Adam and Galinsky conducted three experiments to find out. In the first, they divided randomly selected participants into two groups, one of which wore white lab coats, the other of which did not. The two groups then performed the Stroop test in which the word “blue” is printed in red or the word “green” is printed in yellow. The groups were asked to identify incongruities between the words and colors. The group wearing white lab coats performed about twice as well as the other group.

The second test used three groups. One group wore a white lab coat and believed that it was a doctor’s coat. The second group wore an identical white lab coat but believed that it was painter’s coat. The third group wore normal street clothes. The experimenters asked the three groups to spot discrepancies in a series of illustrations. Those who wore the doctor’s coat found more discrepancies than either of the other two groups. The symbolic value of a doctor’s coat had greater impact on attention than did the painter’s coat.

The third experiment was similar to the second except that some groups didn’t wear the doctor’s or painter’s coat; they merely observed them. Those who donned the doctor’s coat performed best.

The study suggests that the symbolic nature of clothing does indeed affect our cognition. Merely observing the clothes does not trigger the effect (or does so only mildly). Actually wearing the clothes has a meaningful impact on our thinking and behavior.

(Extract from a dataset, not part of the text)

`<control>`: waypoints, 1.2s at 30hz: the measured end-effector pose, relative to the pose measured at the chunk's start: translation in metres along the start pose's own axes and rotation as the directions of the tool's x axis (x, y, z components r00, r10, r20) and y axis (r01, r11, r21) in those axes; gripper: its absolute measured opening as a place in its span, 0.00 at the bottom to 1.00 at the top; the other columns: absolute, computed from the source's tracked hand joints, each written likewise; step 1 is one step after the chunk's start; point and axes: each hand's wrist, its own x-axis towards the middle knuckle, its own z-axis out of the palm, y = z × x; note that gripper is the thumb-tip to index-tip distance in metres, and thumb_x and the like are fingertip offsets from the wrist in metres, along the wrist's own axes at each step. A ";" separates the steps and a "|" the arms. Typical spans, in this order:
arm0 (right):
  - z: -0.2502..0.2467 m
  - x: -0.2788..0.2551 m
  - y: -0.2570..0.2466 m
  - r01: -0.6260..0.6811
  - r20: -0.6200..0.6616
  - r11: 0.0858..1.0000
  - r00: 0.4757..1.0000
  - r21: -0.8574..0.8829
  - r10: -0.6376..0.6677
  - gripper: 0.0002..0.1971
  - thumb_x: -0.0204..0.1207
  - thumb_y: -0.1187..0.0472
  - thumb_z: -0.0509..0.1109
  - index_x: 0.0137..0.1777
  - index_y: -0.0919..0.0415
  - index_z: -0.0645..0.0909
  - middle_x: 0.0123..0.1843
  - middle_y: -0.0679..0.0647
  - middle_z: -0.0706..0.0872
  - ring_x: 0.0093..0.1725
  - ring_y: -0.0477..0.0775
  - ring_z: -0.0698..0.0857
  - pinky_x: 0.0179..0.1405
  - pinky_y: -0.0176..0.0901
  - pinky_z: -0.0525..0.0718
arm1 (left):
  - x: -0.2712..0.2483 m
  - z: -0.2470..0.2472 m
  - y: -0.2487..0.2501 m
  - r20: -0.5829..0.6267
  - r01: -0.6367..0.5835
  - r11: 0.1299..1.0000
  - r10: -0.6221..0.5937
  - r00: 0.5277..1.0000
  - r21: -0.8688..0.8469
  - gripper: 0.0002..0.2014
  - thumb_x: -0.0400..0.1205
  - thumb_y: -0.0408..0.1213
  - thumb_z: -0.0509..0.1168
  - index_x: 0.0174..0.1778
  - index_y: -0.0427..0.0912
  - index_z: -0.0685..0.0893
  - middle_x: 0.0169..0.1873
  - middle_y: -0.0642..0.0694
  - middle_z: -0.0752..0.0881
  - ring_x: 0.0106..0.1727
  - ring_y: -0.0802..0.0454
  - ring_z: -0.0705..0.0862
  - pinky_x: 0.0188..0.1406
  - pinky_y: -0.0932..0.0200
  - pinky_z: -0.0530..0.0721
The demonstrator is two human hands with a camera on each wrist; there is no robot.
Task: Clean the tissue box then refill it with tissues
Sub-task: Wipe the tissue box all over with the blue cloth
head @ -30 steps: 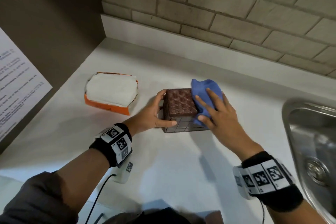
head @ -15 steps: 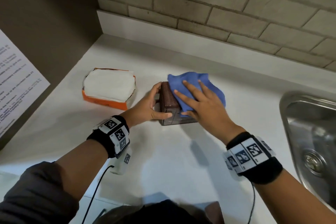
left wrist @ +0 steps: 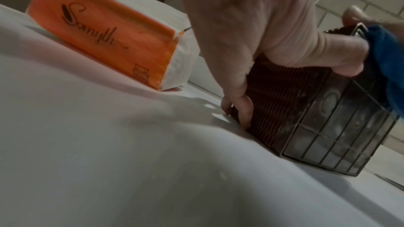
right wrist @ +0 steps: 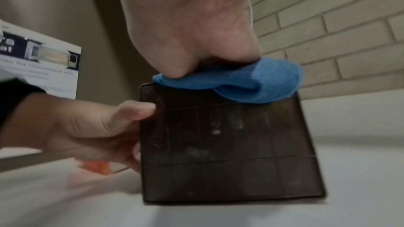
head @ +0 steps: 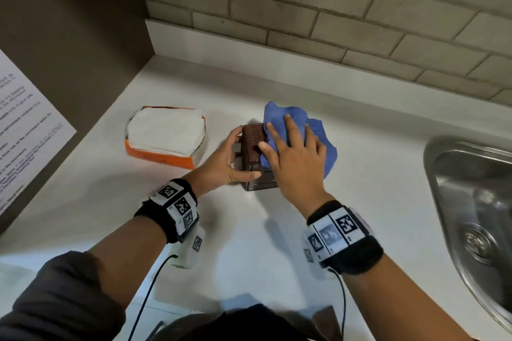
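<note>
A dark brown woven tissue box lies on its side on the white counter, its gridded face toward me. My left hand grips its left side, thumb on the near face. My right hand lies flat with spread fingers on a blue cloth, pressing it onto the box's upper side. An open orange pack of white tissues sits to the left.
A steel sink is sunk into the counter at the right. A brick backsplash runs behind. A brown side panel with a printed notice closes the left side.
My right hand has swept the blue cloth from the box's right side up and across its upper side, toward the left. The left hand keeps its grip on the box.
</note>
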 end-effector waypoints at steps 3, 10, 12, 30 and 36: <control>0.002 0.005 0.020 -0.008 0.029 0.998 1.000 0.055 0.006 0.33 0.76 0.34 0.38 0.79 0.38 0.66 0.84 0.50 0.63 0.79 0.65 0.65 0.70 0.59 0.69 | 0.000 -0.002 0.001 -0.012 0.019 1.000 -0.019 1.000 0.007 0.49 0.72 0.20 0.77 0.81 0.58 0.59 0.74 0.51 0.70 0.73 0.53 0.79 0.48 0.57 0.90; 0.004 0.002 0.000 -0.029 -0.036 0.994 0.999 0.103 0.033 0.33 0.79 0.40 0.39 0.79 0.49 0.69 0.82 0.55 0.67 0.81 0.70 0.63 0.74 0.62 0.68 | 0.000 0.000 0.002 -0.004 0.006 1.000 -0.006 1.000 -0.012 0.49 0.68 0.22 0.79 0.75 0.63 0.61 0.69 0.59 0.74 0.72 0.54 0.79 0.46 0.61 0.89; 0.006 0.000 -0.022 0.054 -0.054 0.990 0.997 0.130 -0.048 0.28 0.82 0.41 0.44 0.79 0.46 0.69 0.83 0.50 0.65 0.82 0.65 0.63 0.73 0.60 0.67 | 0.000 0.000 0.001 0.004 -0.013 1.000 0.014 1.000 -0.029 0.48 0.69 0.19 0.77 0.74 0.63 0.64 0.69 0.60 0.75 0.71 0.53 0.80 0.50 0.63 0.89; 0.009 0.010 0.039 -0.104 -0.090 0.937 0.986 0.334 0.142 0.22 0.84 0.45 0.57 0.77 0.45 0.72 0.82 0.54 0.67 0.80 0.63 0.66 0.76 0.58 0.65 | 0.001 -0.002 0.002 -0.006 0.029 0.999 -0.029 1.000 -0.014 0.48 0.72 0.21 0.77 0.77 0.64 0.61 0.78 0.51 0.68 0.75 0.54 0.77 0.47 0.64 0.89; 0.005 0.002 0.002 -0.008 -0.056 0.991 0.998 0.132 0.015 0.29 0.81 0.40 0.43 0.78 0.45 0.69 0.82 0.51 0.67 0.81 0.68 0.63 0.76 0.61 0.65 | 0.001 -0.001 0.003 -0.011 0.042 0.998 -0.043 0.999 -0.044 0.48 0.72 0.17 0.75 0.76 0.63 0.62 0.73 0.55 0.72 0.71 0.57 0.80 0.43 0.63 0.89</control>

These studies suggest that our clothes not only affect how others perceive us. They also affect how we perceive ourselves. Even if no one sees us, our clothes influence our cognition. Perhaps, then, we can dress for success, even if we work alone. Similarly, wearing athletic clothes may well improve our chances of getting a good workout. Dressing like a member of the clergy may make us behave more ethically. Dressing like a slob may make us behave like a slob.

There’s one other wrinkle that was brought to my attention – oddly enough – by my spellchecker. When I wrote “enclothed cognition”, the spellchecker consistently converted it to “unclothed cognition”. This raises an interesting question. If clothes affect our cognition in certain ways, does the absence of clothes affect our cognition in other ways? Time for another study.